WHAT YOU NEED TO DO ::
Find every line in the records below that contains the word "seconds", and copy each such line.

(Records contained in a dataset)
++++++++++

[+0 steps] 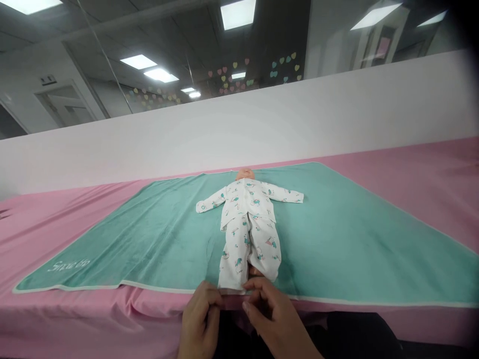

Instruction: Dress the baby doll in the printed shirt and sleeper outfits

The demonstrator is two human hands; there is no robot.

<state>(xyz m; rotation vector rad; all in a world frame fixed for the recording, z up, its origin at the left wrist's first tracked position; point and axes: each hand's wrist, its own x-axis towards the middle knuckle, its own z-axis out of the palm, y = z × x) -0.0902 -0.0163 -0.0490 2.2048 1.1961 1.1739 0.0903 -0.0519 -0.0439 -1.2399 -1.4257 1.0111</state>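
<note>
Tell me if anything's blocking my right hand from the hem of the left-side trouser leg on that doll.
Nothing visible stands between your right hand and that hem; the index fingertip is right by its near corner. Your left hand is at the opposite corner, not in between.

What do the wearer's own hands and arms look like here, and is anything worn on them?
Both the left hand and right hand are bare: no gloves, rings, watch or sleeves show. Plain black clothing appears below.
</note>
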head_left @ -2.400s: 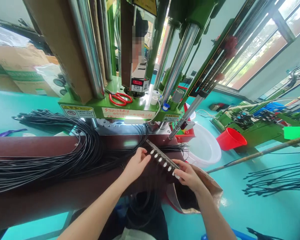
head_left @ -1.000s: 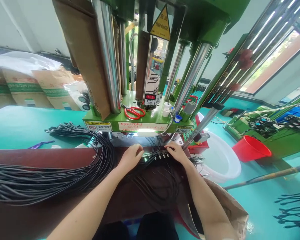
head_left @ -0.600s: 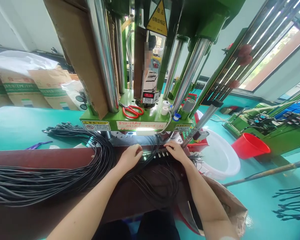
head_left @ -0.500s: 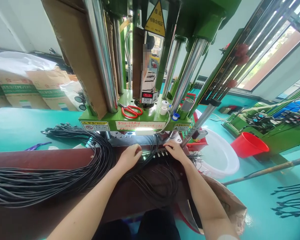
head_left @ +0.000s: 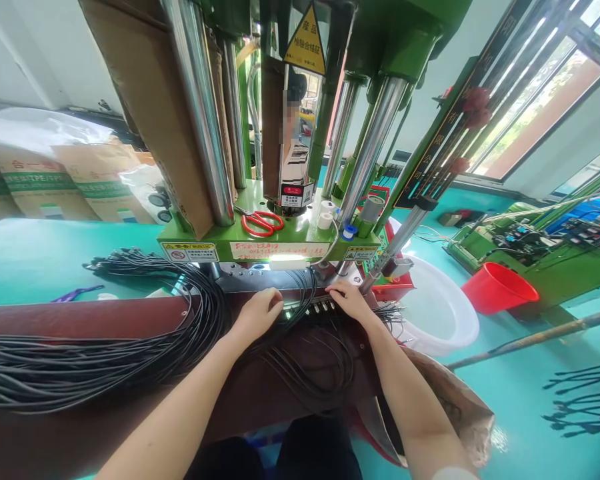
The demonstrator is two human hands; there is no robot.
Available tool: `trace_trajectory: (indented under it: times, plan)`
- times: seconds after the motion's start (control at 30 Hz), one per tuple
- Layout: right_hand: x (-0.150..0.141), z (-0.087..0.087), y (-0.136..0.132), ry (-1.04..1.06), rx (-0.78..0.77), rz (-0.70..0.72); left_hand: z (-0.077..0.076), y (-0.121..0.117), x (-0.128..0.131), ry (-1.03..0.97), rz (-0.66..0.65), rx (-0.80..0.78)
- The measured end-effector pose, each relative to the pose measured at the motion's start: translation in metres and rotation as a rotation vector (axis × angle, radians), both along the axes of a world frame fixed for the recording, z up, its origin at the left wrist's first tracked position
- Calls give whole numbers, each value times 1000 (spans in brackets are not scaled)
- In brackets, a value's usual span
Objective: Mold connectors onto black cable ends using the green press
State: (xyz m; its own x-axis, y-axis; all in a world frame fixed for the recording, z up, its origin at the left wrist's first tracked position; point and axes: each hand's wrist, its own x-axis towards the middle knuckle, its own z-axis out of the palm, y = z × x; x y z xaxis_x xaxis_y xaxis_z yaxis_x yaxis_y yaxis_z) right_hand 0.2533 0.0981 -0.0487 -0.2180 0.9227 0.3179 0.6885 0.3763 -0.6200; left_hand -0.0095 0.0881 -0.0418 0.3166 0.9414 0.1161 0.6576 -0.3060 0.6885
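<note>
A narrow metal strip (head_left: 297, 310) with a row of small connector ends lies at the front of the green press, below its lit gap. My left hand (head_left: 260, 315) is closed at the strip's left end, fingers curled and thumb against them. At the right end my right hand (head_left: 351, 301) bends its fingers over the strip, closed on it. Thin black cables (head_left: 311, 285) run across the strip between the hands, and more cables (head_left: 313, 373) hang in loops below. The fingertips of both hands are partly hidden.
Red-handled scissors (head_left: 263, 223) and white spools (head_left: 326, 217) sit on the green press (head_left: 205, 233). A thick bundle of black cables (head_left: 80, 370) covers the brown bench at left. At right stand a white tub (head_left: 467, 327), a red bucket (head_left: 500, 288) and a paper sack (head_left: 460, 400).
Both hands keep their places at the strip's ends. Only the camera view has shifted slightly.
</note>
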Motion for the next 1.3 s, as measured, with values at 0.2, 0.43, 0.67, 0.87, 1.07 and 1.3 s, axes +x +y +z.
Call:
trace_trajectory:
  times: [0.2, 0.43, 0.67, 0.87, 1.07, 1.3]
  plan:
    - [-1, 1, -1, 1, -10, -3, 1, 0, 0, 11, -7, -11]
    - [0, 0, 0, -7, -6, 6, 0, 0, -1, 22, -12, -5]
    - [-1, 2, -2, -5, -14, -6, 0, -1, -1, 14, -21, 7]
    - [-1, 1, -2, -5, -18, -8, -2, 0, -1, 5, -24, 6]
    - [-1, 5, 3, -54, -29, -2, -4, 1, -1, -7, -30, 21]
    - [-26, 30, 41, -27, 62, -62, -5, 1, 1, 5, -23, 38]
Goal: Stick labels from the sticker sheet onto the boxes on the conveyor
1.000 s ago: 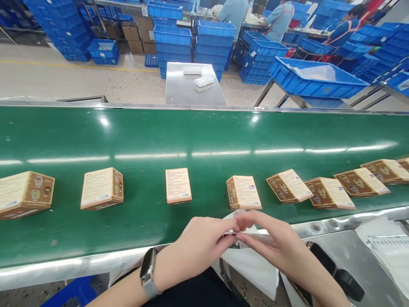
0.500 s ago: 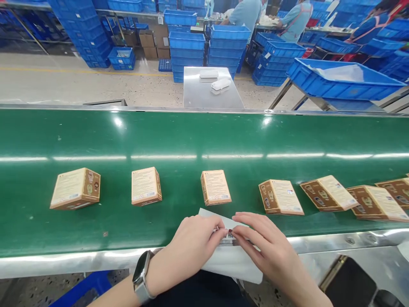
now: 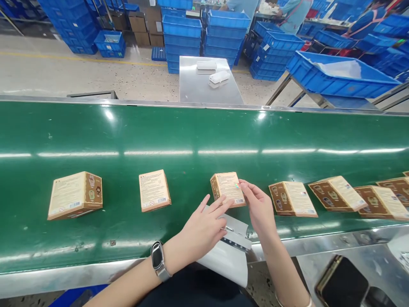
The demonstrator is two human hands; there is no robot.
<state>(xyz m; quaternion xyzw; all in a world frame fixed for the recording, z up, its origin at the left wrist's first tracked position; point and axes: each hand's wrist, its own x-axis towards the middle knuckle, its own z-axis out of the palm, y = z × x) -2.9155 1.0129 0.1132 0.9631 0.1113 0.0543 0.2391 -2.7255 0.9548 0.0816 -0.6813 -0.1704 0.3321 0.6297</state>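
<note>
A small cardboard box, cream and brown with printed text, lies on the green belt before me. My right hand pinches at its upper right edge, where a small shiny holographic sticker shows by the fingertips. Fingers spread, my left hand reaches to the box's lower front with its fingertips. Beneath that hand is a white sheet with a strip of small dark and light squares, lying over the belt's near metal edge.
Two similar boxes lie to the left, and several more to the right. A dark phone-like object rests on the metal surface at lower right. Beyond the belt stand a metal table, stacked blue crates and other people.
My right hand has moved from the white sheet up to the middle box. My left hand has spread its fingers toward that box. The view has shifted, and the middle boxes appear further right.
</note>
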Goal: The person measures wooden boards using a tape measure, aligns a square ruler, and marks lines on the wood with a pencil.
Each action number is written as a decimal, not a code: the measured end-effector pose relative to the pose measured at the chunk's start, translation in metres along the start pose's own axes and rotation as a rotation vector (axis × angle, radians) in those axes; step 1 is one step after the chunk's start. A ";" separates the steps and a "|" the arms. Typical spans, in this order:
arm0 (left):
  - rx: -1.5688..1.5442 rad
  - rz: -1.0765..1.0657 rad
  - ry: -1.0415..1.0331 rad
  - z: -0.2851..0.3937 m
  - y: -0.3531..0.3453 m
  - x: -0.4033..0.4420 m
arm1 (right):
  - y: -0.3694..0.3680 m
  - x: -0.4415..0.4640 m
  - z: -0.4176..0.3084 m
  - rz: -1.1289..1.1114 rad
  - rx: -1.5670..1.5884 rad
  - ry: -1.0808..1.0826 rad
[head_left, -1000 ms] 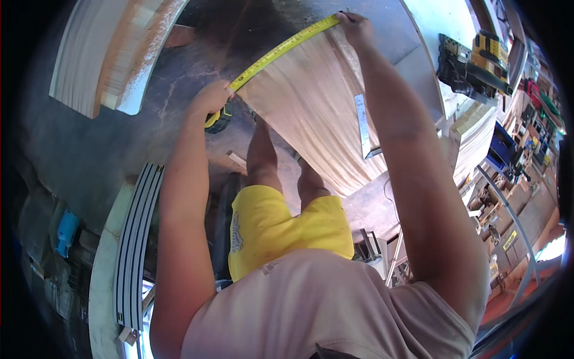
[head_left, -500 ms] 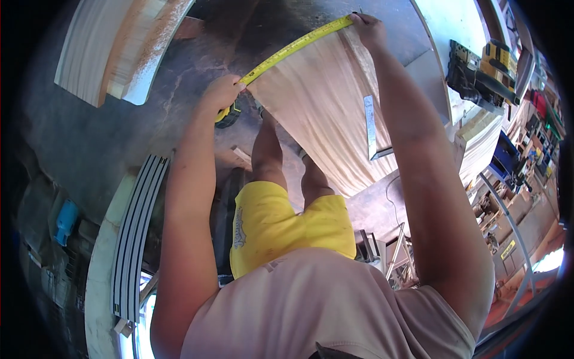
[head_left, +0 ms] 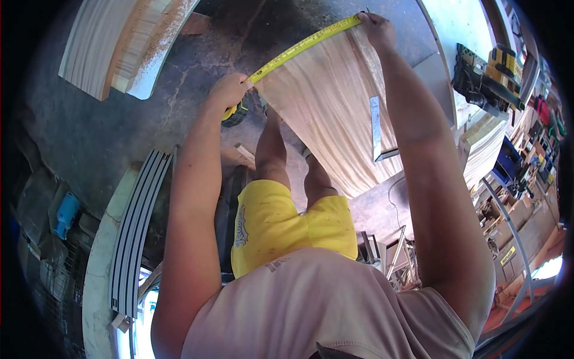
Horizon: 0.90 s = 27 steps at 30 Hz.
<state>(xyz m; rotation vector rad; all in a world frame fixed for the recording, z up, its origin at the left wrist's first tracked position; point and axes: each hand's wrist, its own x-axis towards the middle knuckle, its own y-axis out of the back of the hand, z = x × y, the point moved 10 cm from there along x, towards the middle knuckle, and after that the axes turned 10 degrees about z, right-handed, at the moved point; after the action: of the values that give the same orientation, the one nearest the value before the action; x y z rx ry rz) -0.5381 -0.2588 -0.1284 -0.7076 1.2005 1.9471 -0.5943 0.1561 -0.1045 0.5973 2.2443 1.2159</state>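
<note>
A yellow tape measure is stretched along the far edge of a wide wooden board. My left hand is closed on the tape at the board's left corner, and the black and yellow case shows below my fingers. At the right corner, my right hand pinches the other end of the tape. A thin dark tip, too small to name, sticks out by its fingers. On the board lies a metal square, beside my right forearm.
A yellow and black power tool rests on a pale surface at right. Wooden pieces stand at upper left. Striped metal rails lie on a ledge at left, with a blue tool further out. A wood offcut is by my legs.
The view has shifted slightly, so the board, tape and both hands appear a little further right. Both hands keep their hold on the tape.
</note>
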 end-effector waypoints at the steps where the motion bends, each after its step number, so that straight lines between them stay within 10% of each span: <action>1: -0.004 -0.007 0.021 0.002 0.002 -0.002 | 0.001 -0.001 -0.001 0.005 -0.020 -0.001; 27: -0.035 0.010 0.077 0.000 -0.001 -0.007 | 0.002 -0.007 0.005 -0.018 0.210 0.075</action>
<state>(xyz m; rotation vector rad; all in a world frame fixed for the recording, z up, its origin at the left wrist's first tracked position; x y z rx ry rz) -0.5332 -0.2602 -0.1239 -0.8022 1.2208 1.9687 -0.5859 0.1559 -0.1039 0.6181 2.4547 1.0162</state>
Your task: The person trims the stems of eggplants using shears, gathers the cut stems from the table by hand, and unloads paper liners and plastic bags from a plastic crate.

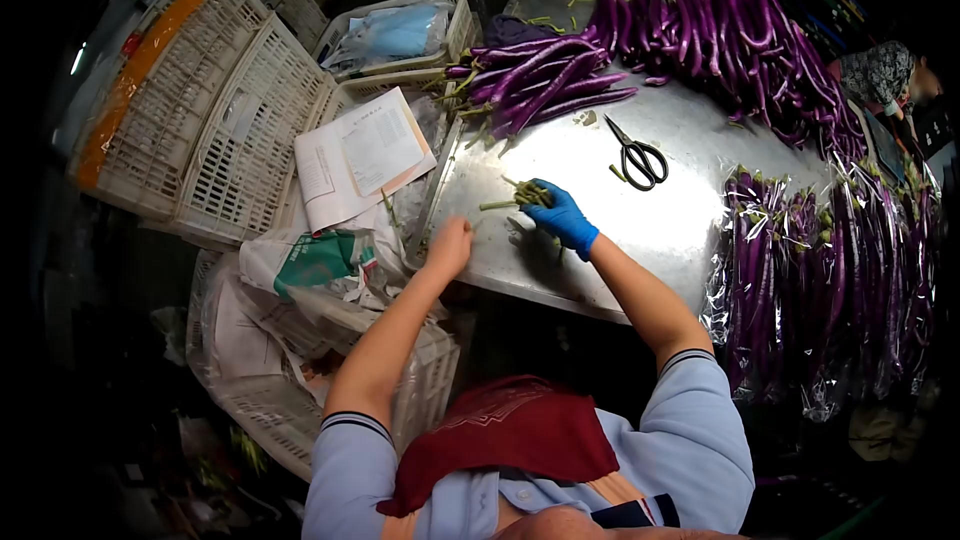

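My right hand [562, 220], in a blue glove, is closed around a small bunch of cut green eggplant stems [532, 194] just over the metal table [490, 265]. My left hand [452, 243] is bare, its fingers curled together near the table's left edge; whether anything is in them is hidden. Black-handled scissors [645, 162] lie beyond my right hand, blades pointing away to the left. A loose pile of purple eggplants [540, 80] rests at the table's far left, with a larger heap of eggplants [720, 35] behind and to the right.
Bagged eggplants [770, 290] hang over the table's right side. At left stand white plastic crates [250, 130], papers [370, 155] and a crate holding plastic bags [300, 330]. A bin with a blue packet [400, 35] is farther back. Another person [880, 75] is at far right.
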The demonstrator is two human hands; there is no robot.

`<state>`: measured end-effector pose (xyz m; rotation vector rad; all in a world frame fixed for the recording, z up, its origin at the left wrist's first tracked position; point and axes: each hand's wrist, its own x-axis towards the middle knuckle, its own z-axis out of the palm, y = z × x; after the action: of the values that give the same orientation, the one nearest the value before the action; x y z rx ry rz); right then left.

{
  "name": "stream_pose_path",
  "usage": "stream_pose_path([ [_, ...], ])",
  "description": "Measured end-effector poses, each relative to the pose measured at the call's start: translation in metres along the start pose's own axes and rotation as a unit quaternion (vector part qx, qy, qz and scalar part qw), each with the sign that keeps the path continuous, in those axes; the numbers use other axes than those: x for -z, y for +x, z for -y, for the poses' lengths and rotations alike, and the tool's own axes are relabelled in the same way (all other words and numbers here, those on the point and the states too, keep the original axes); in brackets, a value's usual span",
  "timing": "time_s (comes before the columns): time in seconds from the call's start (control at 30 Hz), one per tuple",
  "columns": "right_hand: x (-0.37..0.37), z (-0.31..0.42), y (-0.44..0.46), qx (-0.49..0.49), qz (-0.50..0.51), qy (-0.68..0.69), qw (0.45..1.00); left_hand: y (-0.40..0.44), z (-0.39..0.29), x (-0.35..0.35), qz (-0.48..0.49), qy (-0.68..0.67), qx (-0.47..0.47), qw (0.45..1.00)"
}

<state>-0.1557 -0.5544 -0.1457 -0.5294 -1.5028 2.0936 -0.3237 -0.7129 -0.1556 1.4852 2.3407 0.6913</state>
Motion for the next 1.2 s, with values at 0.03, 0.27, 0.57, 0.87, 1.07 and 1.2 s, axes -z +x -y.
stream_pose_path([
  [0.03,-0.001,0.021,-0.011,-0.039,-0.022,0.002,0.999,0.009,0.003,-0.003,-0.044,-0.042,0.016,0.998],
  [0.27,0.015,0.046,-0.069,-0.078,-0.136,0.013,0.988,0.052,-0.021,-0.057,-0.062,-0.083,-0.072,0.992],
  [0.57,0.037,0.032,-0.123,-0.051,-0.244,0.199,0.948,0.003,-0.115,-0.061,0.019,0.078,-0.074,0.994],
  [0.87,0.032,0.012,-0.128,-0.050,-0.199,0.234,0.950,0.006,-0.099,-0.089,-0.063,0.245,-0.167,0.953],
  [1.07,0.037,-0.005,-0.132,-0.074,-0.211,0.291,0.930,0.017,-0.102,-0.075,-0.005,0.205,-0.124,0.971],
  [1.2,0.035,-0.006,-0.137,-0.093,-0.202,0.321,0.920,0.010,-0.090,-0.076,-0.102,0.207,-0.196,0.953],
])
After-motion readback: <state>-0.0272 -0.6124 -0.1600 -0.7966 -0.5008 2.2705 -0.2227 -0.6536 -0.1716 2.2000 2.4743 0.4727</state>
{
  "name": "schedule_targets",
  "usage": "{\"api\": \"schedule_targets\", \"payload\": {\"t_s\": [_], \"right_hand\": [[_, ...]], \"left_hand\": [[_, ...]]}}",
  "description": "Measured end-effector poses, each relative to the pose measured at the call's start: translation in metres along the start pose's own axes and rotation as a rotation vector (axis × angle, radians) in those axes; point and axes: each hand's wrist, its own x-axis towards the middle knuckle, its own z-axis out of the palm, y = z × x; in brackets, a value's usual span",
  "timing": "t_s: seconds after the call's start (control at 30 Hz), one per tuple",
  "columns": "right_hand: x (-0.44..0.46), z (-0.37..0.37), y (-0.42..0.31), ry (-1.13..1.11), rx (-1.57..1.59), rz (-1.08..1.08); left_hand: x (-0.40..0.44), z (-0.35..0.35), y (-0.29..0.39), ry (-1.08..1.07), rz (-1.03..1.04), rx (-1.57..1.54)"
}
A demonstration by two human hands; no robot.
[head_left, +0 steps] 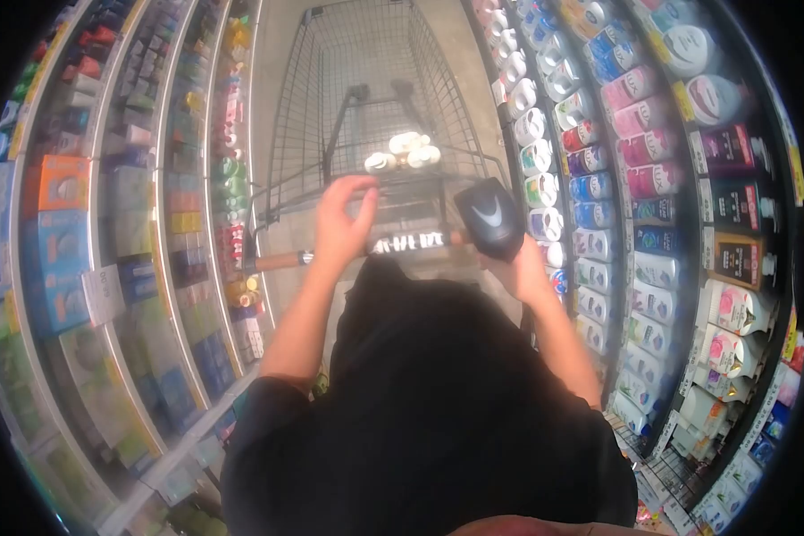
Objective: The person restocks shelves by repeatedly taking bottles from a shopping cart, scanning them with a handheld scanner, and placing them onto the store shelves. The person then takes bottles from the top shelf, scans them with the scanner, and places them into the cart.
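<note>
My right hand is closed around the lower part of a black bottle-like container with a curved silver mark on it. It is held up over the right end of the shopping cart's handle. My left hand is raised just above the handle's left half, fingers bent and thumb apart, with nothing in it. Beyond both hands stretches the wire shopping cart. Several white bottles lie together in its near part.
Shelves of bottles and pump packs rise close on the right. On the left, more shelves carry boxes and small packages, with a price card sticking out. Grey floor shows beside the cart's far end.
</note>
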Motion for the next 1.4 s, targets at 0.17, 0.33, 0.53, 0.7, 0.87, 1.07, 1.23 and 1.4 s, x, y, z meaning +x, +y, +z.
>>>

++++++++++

YOUR SOLUTION ::
- times: seconds after the motion's start (control at 30 Hz), one per tuple
  "timing": "time_s (comes before the columns): time in seconds from the call's start (control at 30 Hz), one per tuple",
  "timing": "t_s: seconds after the call's start (control at 30 Hz), one per tuple",

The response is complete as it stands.